ACTIVITY
Transcribe the data exactly, omitting whatever pictures it holds.
COLLECTED DATA section start
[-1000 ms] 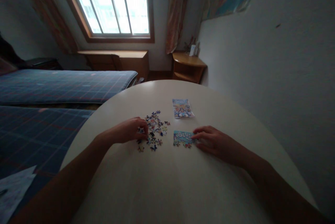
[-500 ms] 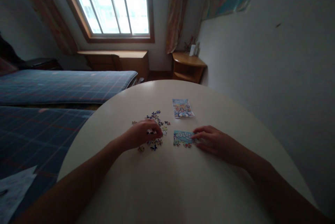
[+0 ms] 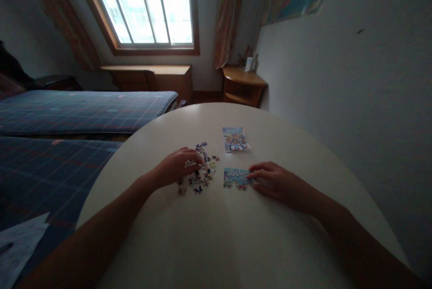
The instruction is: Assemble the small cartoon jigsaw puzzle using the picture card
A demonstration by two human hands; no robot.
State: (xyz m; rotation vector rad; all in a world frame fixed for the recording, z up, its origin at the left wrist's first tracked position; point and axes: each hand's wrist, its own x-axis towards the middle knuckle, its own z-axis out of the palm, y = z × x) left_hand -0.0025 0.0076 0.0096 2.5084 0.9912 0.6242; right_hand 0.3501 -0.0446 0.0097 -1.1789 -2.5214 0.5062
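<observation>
the white tabletop (image 3: 209, 235) curves to its far edge well past the picture sheet (image 3: 235, 139), and a strip of it parts the loose puzzle pieces (image 3: 205, 173) from the joined section (image 3: 235, 176). one sheet, one section; the pieces are too jumbled to count. my right hand (image 3: 275, 182) rests, fingers apart, on the section's right end; my left hand (image 3: 176, 166) curls over the pieces, whether pinching one i cannot tell.
</observation>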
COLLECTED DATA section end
ANSWER BOX
[-1000 ms] 
[-500 ms] 
[+0 ms] 
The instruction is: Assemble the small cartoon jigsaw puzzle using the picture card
A demonstration by two human hands; no robot.
State: (xyz m; rotation vector rad; all in a world frame fixed for the recording, z up, its origin at the left wrist's first tracked position; point and axes: each hand's wrist, its own x-axis towards the middle knuckle, its own z-axis out of the palm, y = z × x) left_hand -0.0025 0.0076 0.0096 2.5084 0.9912 0.6242; right_hand 0.3501 -0.0446 0.0097 -1.1789 -2.5214 0.5062
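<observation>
the white tabletop (image 3: 209, 235) curves to its far edge well past the picture sheet (image 3: 235, 139), and a strip of it parts the loose puzzle pieces (image 3: 205, 173) from the joined section (image 3: 235, 176). one sheet, one section; the pieces are too jumbled to count. my right hand (image 3: 275, 182) rests, fingers apart, on the section's right end; my left hand (image 3: 176, 166) curls over the pieces, whether pinching one i cannot tell.
</observation>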

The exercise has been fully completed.